Because of their weight, some of the instruments are played while suspended from mountaineering carabiners attached to steel cables drilled into the ceiling of the 200-seater igloo.

For storage, many are kept in niches carved out of the igloo walls.

Strength in fragility

Cellist Nicola Segatta, who helped build his own instrument out of ice, says their sound is "more crystalline" than the classic wooden instruments.

"They're incredibly fragile. When you're building them there's the constant risk that they'll disintegrate into a thousand pieces," said the musician, who had been part of the orchestra that day.

But the intensity of the music produced by the ice instruments brings out a strong emotional reaction in the audience, in counterpoint to their fragility, he added.

A musician performs with an ice xylophone during a concert in the "Ice Dome". AFP
A musician performs with an ice xylophone during a concert in the "Ice Dome". AFP

The ice instruments require amplification, and technicians battle constantly to keep the sound coming in the adverse conditions.

As the audience enters the igloo, where temperatures average minus 12 degrees Celsius, it begins to warm up, and so do the instruments, forcing the musicians constantly to retune.

Good vibrations

But the ice's flexibility is also a blessing, as it adapts to being played.

"The instruments when they're first newly built, they sound kind of tinny, a weird-sounding little thing, and the more you play them, the bigger the sound gets," Linhart said.

"Within the first couple of hours, the sound will be twice as big as it was just before and much nicer, sweeter sounding, because the ice is responding to this vibration passing through it and getting warmed up like it's getting a massage."

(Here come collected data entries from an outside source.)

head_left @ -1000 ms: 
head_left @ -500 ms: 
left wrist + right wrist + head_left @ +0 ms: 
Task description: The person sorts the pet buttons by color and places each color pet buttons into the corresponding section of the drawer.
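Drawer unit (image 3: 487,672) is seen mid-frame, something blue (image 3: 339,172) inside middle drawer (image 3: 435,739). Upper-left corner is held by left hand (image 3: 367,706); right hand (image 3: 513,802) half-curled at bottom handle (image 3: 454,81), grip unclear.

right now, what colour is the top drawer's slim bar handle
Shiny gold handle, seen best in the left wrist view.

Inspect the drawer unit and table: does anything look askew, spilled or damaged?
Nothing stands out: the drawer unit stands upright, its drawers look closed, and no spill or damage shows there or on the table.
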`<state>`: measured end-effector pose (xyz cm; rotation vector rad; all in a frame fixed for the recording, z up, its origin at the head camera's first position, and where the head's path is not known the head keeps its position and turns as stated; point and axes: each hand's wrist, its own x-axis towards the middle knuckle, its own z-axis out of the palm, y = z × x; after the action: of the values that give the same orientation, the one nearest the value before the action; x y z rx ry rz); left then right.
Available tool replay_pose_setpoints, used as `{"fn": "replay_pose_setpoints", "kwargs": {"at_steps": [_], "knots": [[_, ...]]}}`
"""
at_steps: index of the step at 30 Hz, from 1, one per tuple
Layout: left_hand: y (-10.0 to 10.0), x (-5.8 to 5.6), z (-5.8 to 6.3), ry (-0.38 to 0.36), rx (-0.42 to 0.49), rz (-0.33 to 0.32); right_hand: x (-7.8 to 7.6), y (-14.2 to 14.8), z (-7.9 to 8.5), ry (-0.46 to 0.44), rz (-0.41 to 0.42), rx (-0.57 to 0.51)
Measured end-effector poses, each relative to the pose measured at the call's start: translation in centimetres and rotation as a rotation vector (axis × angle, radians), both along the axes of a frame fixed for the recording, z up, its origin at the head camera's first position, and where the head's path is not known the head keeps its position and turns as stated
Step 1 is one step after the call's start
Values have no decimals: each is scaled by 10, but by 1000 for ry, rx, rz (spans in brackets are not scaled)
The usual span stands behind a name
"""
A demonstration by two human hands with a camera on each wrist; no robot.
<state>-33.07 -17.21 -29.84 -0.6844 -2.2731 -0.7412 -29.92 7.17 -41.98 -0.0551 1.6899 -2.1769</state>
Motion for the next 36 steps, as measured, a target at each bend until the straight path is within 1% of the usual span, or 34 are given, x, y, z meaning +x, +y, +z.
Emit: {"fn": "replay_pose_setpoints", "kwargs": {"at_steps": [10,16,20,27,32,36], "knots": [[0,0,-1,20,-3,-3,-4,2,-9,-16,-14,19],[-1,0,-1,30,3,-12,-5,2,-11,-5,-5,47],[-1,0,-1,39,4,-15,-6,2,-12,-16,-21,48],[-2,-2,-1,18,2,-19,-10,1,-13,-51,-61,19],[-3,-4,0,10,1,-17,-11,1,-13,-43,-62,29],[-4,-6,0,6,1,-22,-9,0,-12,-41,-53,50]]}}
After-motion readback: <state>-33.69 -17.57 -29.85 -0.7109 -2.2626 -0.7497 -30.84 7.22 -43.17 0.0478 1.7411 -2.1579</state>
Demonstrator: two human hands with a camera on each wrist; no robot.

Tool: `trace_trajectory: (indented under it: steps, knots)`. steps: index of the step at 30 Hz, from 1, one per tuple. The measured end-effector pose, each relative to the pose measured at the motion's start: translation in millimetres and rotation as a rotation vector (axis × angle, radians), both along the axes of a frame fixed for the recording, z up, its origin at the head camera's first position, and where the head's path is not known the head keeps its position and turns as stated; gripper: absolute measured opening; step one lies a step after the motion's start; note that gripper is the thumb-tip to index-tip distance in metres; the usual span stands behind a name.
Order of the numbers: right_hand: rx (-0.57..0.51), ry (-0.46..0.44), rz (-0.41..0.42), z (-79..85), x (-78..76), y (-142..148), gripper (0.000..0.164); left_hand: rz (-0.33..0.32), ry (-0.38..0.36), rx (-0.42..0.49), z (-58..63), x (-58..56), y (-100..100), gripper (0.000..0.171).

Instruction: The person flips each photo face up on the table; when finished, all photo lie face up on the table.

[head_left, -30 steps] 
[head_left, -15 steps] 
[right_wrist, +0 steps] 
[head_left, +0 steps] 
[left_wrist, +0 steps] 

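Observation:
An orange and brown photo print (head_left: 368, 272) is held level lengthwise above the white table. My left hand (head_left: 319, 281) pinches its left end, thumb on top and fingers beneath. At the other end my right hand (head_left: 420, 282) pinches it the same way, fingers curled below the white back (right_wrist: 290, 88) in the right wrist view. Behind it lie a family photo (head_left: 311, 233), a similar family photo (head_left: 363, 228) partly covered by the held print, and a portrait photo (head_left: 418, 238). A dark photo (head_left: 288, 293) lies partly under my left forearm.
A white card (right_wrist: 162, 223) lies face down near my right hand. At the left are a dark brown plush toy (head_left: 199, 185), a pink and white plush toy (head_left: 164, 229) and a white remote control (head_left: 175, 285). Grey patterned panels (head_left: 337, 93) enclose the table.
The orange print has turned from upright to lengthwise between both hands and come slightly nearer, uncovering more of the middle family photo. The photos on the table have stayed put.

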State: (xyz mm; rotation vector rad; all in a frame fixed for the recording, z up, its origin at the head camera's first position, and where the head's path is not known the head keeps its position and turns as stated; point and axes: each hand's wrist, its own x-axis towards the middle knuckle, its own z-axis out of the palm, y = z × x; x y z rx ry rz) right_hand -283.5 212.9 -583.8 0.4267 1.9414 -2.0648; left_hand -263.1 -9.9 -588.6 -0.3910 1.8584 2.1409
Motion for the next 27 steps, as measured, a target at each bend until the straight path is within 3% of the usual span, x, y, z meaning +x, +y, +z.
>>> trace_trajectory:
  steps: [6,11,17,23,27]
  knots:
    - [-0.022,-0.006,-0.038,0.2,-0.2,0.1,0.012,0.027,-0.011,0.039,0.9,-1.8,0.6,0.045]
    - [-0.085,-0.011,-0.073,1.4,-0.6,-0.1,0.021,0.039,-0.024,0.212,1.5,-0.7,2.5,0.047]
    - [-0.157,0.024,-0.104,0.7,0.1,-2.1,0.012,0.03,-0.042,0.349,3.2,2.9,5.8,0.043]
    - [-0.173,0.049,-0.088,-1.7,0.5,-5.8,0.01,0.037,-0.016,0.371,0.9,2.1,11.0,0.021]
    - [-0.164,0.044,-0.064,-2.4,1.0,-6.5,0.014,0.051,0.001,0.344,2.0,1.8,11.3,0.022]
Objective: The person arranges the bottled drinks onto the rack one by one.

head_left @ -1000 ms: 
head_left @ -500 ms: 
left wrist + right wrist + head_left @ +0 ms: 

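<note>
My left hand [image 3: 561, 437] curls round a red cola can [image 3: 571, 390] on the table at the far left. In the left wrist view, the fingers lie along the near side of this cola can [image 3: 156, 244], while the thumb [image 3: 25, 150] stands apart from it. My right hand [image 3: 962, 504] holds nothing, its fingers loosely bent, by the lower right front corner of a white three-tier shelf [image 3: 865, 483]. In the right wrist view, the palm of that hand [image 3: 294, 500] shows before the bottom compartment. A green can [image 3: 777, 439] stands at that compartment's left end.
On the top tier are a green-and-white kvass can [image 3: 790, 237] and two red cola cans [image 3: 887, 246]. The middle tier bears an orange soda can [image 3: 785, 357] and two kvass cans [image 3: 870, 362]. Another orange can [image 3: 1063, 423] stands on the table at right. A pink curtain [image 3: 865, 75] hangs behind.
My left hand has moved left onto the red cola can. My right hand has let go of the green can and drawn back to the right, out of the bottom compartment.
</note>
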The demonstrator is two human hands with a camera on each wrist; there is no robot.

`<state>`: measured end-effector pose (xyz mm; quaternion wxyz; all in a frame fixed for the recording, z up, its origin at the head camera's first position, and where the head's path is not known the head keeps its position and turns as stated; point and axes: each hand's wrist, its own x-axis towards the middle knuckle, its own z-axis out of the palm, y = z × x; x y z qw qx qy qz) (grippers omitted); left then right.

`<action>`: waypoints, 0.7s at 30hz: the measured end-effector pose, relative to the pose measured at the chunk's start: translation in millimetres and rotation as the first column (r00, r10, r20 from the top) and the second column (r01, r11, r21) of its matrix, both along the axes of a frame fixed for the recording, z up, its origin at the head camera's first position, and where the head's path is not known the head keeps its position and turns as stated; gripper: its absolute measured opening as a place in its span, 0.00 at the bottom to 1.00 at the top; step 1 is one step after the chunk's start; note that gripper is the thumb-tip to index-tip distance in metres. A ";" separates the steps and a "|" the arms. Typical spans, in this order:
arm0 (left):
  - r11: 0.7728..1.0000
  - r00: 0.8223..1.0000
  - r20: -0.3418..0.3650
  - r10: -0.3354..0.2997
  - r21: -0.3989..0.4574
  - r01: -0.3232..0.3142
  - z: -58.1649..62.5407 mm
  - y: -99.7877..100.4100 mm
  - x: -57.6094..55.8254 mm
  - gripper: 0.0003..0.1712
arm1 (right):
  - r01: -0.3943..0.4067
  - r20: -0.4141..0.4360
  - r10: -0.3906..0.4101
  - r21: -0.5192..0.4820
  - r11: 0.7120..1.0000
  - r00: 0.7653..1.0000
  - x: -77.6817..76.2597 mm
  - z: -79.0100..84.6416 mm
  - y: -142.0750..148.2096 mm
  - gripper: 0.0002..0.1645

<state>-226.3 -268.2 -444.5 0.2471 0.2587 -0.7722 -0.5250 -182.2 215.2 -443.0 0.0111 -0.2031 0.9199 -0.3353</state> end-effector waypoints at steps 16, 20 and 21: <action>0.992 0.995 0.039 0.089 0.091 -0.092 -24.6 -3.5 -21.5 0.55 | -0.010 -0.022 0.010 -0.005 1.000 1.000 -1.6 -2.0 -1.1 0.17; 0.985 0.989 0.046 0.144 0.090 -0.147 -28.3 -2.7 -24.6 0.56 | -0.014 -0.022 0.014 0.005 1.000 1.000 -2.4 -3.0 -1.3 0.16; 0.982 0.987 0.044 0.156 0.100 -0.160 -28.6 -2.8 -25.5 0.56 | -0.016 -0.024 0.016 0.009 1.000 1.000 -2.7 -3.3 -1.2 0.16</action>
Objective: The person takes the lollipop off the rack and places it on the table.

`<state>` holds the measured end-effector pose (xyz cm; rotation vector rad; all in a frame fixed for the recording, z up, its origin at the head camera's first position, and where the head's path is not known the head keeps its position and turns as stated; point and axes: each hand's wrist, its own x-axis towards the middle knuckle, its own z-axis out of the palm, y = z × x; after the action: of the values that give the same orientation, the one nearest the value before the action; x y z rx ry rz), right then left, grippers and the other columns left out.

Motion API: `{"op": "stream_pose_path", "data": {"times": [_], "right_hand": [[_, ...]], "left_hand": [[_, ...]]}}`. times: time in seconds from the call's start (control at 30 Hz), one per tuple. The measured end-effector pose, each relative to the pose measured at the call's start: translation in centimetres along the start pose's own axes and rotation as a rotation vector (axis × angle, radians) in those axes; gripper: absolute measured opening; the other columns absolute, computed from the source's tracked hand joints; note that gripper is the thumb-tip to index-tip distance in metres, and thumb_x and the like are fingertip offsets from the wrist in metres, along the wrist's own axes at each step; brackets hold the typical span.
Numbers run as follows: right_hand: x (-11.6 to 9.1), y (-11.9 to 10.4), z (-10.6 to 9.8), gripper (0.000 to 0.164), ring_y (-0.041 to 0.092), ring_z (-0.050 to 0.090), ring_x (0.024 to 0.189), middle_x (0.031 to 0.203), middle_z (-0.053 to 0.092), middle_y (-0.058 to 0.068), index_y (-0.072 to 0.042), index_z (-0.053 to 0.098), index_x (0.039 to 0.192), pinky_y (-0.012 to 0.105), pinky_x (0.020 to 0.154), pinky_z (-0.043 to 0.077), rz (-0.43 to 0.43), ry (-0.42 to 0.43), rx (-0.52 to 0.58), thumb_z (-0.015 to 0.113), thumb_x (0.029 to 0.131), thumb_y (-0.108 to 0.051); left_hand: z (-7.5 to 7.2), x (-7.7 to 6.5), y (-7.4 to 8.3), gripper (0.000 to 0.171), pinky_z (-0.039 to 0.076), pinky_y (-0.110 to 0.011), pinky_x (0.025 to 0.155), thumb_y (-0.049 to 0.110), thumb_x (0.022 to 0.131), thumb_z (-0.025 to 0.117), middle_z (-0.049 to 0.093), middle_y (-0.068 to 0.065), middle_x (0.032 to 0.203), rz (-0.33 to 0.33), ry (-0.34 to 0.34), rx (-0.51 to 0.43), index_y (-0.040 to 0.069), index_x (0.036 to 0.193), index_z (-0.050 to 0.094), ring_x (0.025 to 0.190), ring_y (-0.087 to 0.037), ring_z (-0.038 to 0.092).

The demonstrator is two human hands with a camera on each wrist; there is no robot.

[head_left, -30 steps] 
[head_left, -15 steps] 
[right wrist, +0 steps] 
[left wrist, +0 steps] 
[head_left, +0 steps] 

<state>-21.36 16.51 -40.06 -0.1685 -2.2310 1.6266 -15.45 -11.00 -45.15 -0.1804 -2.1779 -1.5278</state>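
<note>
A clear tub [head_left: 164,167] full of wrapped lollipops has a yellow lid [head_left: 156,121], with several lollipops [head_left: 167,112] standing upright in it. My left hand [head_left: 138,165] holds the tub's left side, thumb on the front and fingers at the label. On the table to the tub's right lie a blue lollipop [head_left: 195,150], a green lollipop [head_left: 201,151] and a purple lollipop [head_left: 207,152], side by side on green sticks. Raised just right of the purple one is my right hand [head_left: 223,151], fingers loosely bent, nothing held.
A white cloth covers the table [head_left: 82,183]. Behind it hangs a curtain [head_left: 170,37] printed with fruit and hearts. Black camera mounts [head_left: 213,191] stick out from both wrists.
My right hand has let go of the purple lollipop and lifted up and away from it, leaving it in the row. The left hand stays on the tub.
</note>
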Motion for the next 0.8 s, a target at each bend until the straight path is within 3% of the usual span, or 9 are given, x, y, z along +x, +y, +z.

Linhart spends the summer with his Swedish wife and their young son in northern Sweden, gardening and creating non-ice art, while some of the better instruments are kept in a freezer for the next winter.

"If they're old and worn we'll just hit them with a hammer or leave them out in the sun and let them die," he said.

His current project is teaching people like Segatta how to make the instruments, and the concert hall, themselves.

But this means resisting the constant temptation to think up even bigger instruments in "the cutting edge, the invention side of ice music again", he said.